Signalons que la théorie du capital humain et les conceptions alternatives ou complémentaires du « tri par l’éducation » se fondent principalement sur une causalité invariable qui va de l’éducation vers le salaire, en transitant par le biais de la productivité.

Or, il est fortement probable que la relation entre productivité et salaire soit inversée.
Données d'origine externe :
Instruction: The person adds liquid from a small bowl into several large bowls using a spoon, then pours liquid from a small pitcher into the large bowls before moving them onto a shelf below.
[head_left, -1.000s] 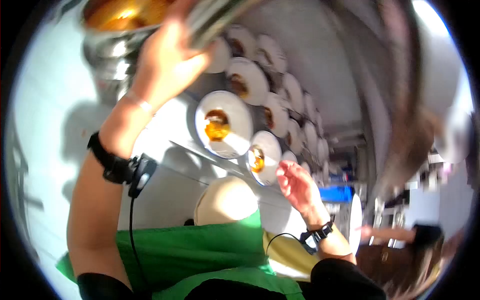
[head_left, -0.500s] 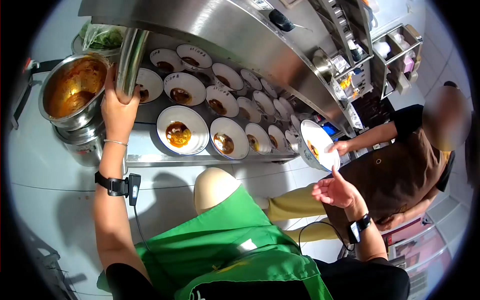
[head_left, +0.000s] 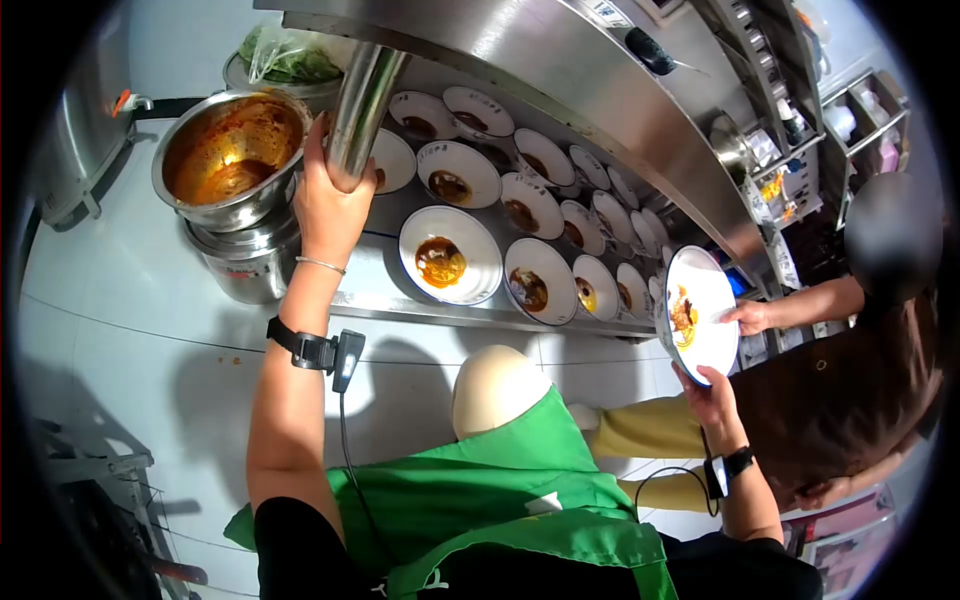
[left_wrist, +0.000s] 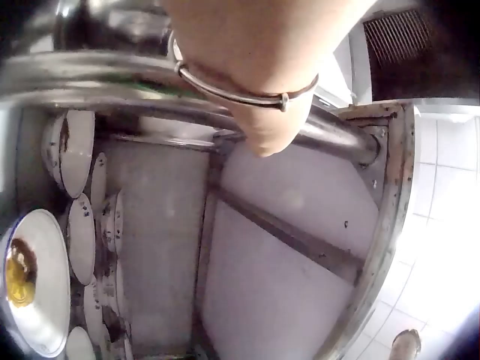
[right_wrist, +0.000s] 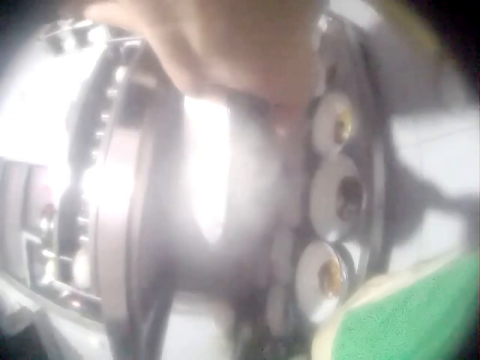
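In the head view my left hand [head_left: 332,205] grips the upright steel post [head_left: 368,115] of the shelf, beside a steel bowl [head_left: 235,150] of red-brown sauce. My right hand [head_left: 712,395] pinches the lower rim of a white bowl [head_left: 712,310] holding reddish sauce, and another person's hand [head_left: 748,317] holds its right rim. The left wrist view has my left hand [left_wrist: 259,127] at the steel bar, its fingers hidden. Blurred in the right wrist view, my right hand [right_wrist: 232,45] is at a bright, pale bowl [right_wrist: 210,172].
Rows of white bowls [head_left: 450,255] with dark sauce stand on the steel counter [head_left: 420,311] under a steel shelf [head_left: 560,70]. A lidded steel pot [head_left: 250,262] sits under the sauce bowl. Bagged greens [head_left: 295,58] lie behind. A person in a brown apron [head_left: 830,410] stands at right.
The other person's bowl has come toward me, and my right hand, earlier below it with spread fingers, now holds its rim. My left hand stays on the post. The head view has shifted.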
Schéma I.2 - Relation inversée entre productivité et salaire

Cette objection est rappelée par Alchian et Demsetz : « nous conjecturons que la direction de la

causalité est inversée : le système spécifique de rémunération que l’on utilise stimule une réponse productive particulière » (Alchian et Demsetz, 1972, p. 778). La théorie du salaire d’efficience veut

expliquer les motivations qui poussent les entreprises à assumer la responsabilité de la distribution des salaires, à la place de la coordination par le marché. Un salaire relativement plus élevé, motive les travailleurs pour fournir plus d’effort et donc de productivité. Différents modèles du salaire d’efficience selon le champ disciplinaire expliquent en quoi la productivité du travail dépend du salaire réel payé par l’entreprise (cf. schéma I.3). La version d’Akerlof (1982) retient particulièrement notre attention : l’argument central suppose que l’efficacité du travailleur dépende en grande partie du sentiment de justice de la part des travailleurs. Certes, comme le précisent Fericelli et Khan (2000), la théorie se limite au pouvoir incitatif du salaire. Mais elle permet, à notre avis, de révéler qu’il existe dans le salaire, des composantes ou des variables liées à la théorie du salaire d’efficience qui peuvent représenter un différentiel du poids explicatif des variables du « capital humain » dans la détermination du salaire.